Brooke threw up both hands in mock surrender. “I give up. Do you like anybody? Trust anybody? You asked me to find these women. I found them, and now you’re looking for reasons to turn them away.”

“Just being realistic,” Josephine said. “Did you talk to your mother? Tell her I’m dying?”

“Yes. She’s actually at my house right now, helping with Henry.”

“And what did she say? When you told her about my intentions?”

“She doesn’t understand why you feel so strongly about leaving the island to her and the others.” Brooke paused. “You didn’t even go to my grandmother’s funeral. You didn’t so much as send a card.”

Josephine looked away. “Things changed. I’ve changed. Did she say she’d come?”

“She’ll come.”





21

Josephine dozed off on the way back to Shellhaven. Her face was pale again, and her breathing sounded a little labored, or maybe Brooke was just feeling particularly anxious about her client. After several fits and starts, now that she’d taken on this oddball case, she realized that she really wanted to see it through to its conclusion.

Brooke touched the old woman’s shoulder lightly after she’d pulled the truck around to the front of the house. “Josephine?”

No reaction. Brooke touched the side of her face and was relieved to feel that it was warm and her client was still breathing.

“Josephine, we’re home.”

The old woman’s eyes opened slowly. She sat up and looked around. “So we are.”

“Do you feel okay?”

“Tired,” Josephine said. “What time is it?”

“It’s after three. I need to get home to my little boy. Shall I get Shug to carry you into the house?”

“No!” she said sharply. “I can walk. Just give me your arm and I’ll be fine.”

The front door opened, and Louette came out and opened the passenger-side door. She must have been watching and waiting for the truck’s return.

Brooke took one arm and Louette took the other, and they easily lifted Josephine out of the seat and into the house. The two Chihuahuas met them at the door, eagerly barking and jumping at their mistress’s leg.

“Silly girls,” Josephine said, but she reached into the pocket of her slacks and tossed each of them a biscuit.

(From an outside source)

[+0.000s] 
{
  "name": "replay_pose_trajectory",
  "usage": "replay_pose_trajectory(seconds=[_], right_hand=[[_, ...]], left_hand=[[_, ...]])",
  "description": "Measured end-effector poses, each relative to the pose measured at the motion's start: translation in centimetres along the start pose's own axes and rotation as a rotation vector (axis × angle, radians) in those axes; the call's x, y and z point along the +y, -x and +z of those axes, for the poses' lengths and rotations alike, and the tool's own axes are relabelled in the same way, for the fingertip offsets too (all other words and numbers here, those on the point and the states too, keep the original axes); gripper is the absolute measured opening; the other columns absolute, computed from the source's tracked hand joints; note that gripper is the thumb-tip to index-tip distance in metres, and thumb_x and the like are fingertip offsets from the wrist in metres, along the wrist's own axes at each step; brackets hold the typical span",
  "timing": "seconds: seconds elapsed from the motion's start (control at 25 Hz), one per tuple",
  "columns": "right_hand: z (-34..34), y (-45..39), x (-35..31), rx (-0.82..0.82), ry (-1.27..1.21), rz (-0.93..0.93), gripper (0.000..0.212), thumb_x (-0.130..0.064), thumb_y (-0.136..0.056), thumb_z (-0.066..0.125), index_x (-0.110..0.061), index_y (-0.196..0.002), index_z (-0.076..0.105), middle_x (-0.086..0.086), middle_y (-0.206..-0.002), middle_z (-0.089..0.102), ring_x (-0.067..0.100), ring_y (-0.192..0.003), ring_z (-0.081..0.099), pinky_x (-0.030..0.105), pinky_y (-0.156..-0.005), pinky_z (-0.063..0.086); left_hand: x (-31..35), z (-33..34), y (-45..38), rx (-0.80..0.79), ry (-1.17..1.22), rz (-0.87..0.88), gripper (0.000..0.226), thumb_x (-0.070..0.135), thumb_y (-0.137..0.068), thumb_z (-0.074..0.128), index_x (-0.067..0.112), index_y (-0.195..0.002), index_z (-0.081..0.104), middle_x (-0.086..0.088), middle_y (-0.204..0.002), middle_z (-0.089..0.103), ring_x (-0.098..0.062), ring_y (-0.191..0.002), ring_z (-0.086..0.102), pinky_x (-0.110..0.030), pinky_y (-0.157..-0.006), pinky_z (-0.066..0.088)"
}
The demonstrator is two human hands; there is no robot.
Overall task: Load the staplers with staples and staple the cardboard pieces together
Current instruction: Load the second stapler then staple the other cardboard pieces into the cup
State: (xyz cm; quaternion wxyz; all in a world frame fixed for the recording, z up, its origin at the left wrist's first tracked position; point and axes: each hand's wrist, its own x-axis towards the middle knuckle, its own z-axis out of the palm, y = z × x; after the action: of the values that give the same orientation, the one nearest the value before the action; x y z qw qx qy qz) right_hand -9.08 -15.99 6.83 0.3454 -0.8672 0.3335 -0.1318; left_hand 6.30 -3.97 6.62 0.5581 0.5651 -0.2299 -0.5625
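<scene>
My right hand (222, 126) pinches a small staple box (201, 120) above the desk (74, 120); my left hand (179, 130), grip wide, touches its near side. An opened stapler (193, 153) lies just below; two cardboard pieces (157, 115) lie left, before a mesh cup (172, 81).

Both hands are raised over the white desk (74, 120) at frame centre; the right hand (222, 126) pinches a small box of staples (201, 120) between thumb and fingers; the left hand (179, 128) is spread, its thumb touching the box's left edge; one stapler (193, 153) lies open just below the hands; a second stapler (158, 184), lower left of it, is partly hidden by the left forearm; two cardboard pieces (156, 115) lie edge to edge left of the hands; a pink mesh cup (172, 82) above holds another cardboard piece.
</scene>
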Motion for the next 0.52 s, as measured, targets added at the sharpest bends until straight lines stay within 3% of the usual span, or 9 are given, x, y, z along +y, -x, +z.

After they’d gotten the dogs calmed down and the old lady settled back in her recliner, Brooke sat down and rested her briefcase across her knees. “Do you feel like signing this letter to your Atlanta lawyers?”

“I’m fine,” Josephine said. “Stop fussing over me.”

Brooke produced the papers, which Josephine signed.

“What else?”

“We talked about your making phone calls and writing letters to the governor and any other politicians you think might help stop the condemnation effort.”

“Not today,” Josephine said. “What day is it anyway?”

“Monday.”

“Come back Wednesday. We’ll do it then. Bring your lawyer colleague too. I’ve wasted enough time on this already. I want to get this done. And I want to see those women.”

“Lizzie Quinlan won’t come unless you pay for her expenses,” Brooke reminded her. “And she lives all the way out in California. So this could take some time.”

“Time is what I don’t have. So yes, I’ll pay her way.”

“Shall I make the arrangements?”

“I certainly can’t, so yes, you’ll have to do it.”

“And how will I pay for it?”

“Don’t you have a credit card?”

“Don’t you?”

“It’s in my pocketbook, which is somewhere around here,” Josephine said vaguely. She waved in the general direction of the room. “I’m not paying for first class,” she warned. “You tell her that. I never took a first-class plane ride in my life, and she won’t be taking one on my dime.”

*

C. D. rode up to the dock on a small black motorbike just as Shug was dropping Brooke off. He leaned the bike against a tree, then motioned Brooke to follow him to the boat. He jumped easily onto the boat and started the motor before extending a hand to help her aboard.

“Thanks,” she said, sinking down onto the fiberglass seat.